## Exercise brief
Every line containing the string "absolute" is to be copied from the records.

(Collection entries)
-- Opening Marker --
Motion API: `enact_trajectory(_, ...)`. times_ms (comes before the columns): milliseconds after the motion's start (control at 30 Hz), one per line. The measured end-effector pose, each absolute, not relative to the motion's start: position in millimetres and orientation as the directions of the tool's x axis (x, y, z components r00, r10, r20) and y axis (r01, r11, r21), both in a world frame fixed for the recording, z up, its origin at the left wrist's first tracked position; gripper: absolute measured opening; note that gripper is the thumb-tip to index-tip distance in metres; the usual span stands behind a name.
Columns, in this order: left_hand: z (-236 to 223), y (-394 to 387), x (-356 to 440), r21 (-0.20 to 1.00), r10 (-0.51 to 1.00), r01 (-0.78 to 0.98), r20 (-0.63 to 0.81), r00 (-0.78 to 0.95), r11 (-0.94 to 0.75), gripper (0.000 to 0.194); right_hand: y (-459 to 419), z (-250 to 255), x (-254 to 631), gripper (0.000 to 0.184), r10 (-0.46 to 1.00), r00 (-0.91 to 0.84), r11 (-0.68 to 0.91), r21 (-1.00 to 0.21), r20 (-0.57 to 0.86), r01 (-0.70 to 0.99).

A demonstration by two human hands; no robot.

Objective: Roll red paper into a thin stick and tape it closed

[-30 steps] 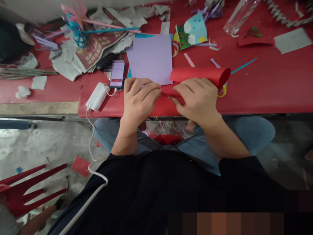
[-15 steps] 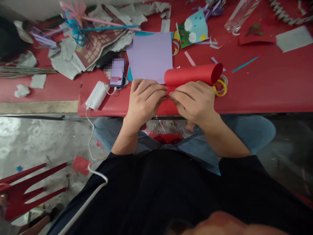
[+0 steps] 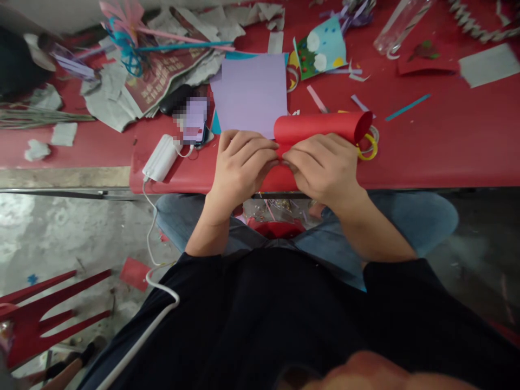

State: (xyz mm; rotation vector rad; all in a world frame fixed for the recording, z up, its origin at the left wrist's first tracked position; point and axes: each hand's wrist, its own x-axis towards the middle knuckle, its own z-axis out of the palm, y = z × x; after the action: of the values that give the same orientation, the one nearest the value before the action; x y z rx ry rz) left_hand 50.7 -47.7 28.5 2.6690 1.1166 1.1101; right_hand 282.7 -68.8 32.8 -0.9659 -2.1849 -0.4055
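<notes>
A sheet of red paper [image 3: 319, 128] curls into a loose roll along its far side, just beyond my fingers at the table's front edge. My left hand [image 3: 244, 165] is closed, with its bent fingertips pinching the near part of the sheet. Close beside it, my right hand [image 3: 327, 168] pinches the same paper, and the two sets of fingertips almost meet. Both thumbs are largely hidden under the fingers. Purple paper sheets [image 3: 255, 89] lie behind my left hand. Yellow-handled scissors [image 3: 369, 154] are partly covered by the roll's right end.
Left of my hands lie a phone [image 3: 195, 122] and a white power bank [image 3: 161, 158] with a cable running down past my lap. Newspaper [image 3: 160, 81], ribbon flowers [image 3: 125, 38], a painted card [image 3: 320, 47] and paper strips [image 3: 407, 107] are spread over the red table [image 3: 439, 146].
The red roll has flattened and its right end has sunk slightly toward the table. Both hands stay almost in place.
</notes>
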Motion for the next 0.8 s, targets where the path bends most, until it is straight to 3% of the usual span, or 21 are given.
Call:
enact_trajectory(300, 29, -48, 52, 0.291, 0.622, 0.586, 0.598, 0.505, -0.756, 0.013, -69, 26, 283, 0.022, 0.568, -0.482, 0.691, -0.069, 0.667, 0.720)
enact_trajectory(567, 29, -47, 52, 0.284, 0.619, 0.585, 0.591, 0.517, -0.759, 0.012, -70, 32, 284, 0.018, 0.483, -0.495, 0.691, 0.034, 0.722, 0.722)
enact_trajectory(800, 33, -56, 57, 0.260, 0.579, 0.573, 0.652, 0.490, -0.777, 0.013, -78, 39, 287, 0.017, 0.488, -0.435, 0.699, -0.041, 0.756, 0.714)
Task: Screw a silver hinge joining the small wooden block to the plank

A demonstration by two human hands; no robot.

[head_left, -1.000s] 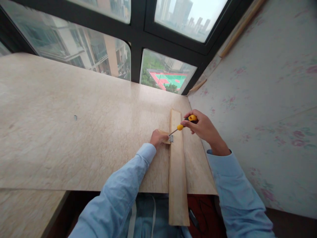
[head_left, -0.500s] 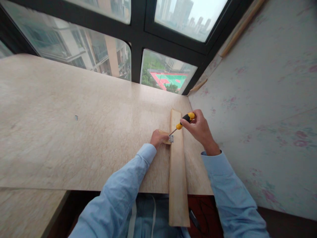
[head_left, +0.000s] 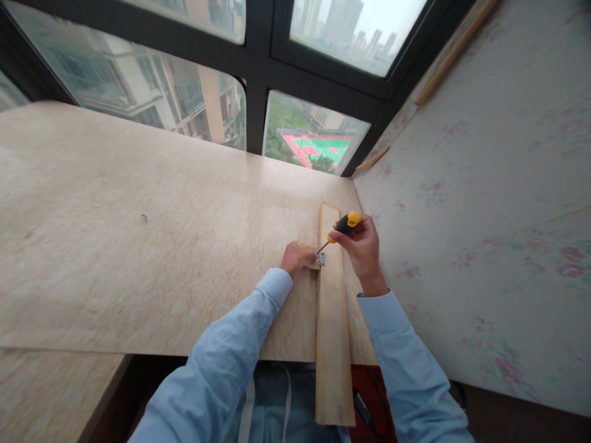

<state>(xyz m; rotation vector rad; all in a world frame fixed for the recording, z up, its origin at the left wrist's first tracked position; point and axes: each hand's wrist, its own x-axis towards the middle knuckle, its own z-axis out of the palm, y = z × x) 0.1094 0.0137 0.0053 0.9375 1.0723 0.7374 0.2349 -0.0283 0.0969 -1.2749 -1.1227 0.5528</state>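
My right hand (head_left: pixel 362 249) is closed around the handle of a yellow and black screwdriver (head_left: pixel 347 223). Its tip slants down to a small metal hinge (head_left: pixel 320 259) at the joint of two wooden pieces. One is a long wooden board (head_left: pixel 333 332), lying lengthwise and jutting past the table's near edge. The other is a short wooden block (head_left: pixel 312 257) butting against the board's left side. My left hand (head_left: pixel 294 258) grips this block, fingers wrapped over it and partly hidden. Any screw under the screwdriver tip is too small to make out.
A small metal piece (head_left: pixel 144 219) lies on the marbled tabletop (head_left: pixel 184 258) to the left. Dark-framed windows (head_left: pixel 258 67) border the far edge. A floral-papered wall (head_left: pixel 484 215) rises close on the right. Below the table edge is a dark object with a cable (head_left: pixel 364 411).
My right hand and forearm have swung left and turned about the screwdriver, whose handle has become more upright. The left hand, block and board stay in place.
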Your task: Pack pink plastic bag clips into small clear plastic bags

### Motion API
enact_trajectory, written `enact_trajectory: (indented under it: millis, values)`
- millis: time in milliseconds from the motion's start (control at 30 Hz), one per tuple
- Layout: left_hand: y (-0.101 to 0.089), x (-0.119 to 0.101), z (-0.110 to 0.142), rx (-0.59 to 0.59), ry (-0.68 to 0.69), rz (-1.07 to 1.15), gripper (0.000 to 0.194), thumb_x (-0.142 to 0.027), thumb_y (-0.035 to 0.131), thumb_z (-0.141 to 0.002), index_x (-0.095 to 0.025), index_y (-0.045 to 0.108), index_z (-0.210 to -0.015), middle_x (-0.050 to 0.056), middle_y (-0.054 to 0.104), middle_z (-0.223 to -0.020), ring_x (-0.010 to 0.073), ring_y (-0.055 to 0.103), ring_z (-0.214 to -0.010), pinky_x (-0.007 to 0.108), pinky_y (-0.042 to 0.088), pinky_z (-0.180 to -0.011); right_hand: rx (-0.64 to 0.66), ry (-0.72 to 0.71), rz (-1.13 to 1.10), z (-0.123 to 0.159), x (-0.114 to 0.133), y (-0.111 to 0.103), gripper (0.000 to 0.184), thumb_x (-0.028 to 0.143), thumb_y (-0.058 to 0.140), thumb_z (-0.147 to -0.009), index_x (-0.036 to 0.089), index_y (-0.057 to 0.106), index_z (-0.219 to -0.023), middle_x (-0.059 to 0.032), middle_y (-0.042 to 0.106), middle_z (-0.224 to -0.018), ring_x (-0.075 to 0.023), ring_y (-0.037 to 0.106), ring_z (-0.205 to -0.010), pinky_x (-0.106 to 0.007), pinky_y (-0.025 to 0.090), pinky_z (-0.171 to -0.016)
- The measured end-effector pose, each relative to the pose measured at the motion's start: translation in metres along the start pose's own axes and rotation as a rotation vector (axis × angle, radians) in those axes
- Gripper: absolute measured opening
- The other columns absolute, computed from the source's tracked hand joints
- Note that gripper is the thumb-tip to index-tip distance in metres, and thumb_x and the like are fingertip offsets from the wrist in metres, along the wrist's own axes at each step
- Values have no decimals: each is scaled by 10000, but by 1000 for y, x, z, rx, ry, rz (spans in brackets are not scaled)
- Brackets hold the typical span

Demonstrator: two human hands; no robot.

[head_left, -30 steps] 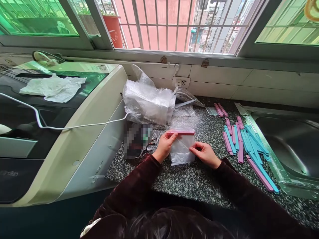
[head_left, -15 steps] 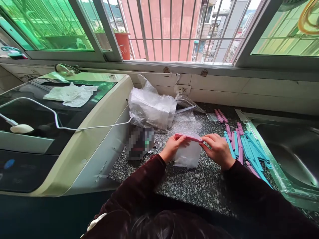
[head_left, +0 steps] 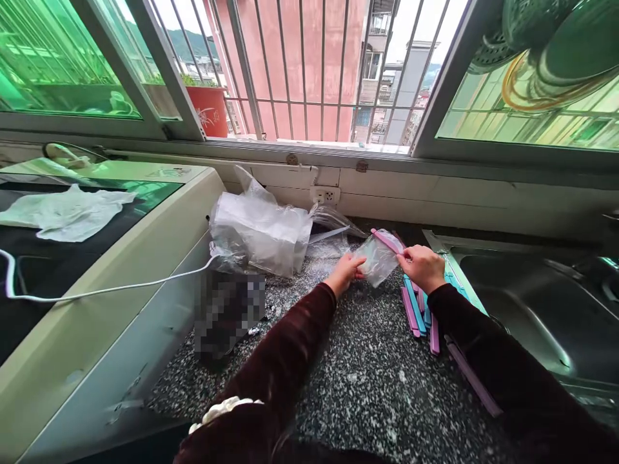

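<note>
Head view: bag (head_left: 380, 265) right of left hand (head_left: 344, 273), grip unclear, right hand (head_left: 423, 265) tight on clip (head_left: 385, 240)

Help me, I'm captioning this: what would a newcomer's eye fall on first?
Probably the pink clip along one edge of the small clear bag, held between left hand and right hand, just right of centre. Next, the pink and blue clips left of the sink, and the heap of crumpled plastic by the wall.

Two hands (head_left: 345, 273) (head_left: 425, 267), one clipped bag (head_left: 380, 261), one sink (head_left: 527, 316), one wall socket (head_left: 325, 195)
</note>
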State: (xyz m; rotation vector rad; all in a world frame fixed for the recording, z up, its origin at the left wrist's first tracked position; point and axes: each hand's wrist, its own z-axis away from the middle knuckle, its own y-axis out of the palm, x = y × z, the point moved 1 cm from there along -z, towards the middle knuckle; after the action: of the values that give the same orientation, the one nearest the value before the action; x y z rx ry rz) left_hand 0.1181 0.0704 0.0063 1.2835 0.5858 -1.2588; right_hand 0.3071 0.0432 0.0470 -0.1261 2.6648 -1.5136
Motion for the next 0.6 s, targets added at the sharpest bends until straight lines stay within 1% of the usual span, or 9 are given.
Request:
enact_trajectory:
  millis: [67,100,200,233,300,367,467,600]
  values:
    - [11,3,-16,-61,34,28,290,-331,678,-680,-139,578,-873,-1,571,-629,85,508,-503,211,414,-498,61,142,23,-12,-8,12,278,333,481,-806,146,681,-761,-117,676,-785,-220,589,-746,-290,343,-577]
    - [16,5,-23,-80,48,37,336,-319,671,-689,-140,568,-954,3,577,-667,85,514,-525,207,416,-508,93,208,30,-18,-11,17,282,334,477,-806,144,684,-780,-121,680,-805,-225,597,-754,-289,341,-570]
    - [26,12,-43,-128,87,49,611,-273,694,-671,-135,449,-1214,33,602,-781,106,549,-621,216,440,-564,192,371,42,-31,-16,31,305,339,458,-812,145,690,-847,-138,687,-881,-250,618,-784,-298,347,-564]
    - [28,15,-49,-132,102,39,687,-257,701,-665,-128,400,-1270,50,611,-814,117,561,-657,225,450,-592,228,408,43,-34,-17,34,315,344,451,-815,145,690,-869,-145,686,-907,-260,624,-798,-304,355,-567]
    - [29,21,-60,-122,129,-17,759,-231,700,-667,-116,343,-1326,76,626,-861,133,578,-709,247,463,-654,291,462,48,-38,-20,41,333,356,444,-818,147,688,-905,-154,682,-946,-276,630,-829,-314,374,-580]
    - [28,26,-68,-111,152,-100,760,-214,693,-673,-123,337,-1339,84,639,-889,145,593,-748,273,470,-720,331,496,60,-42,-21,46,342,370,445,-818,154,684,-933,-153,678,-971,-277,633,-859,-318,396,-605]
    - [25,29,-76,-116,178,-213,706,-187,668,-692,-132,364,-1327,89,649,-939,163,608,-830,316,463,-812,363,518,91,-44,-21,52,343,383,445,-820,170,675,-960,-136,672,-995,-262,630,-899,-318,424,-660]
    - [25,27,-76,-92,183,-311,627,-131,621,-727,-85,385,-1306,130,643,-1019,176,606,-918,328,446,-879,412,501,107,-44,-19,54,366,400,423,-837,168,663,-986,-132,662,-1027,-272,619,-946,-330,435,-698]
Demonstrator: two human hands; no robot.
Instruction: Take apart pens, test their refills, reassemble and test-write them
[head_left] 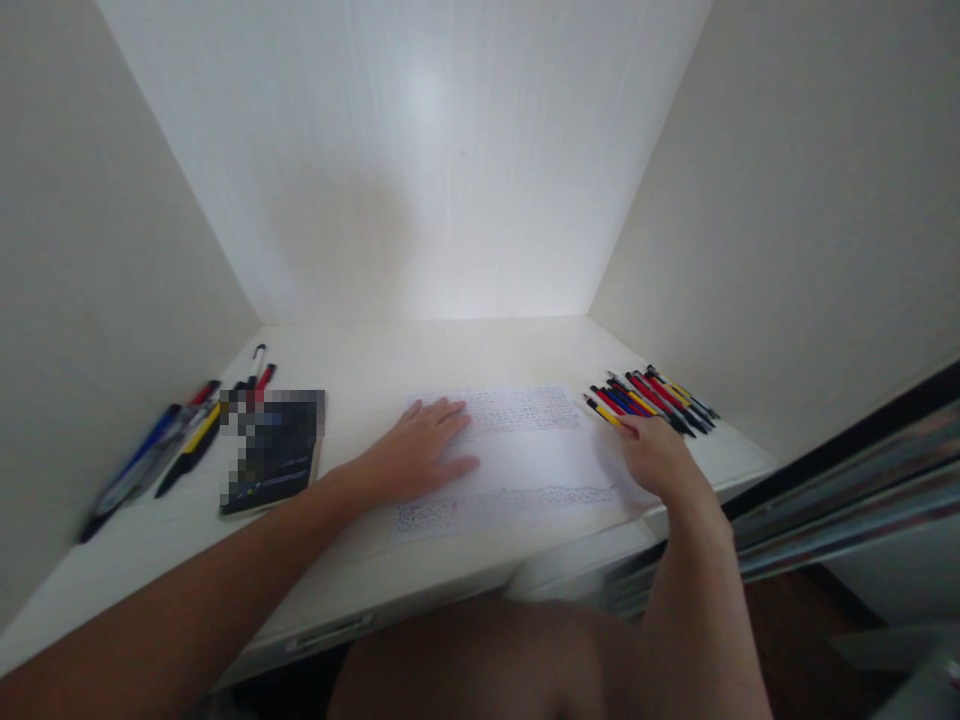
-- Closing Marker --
## Answer below
Motion API: `enact_trajectory(_, ...)`. times_ms (comes before the columns): milliseconds after the motion's start (control at 30 Hz), one per line. The measured end-effector pose, each absolute, not relative to the motion's start: position in millimetres and orientation as the directions of the tool's x axis (x, y, z components r00, r10, r20) and y axis (r01, r11, r21), both in a world frame fixed for the recording, z up, its origin at the left wrist's first tracked position; gripper: absolute measured opening; note that gripper is the thumb-tip to index-tip distance in metres; the usual span stands behind a name.
- Gripper: absolute measured opening
- The other columns absolute, computed from the source's tracked hand joints

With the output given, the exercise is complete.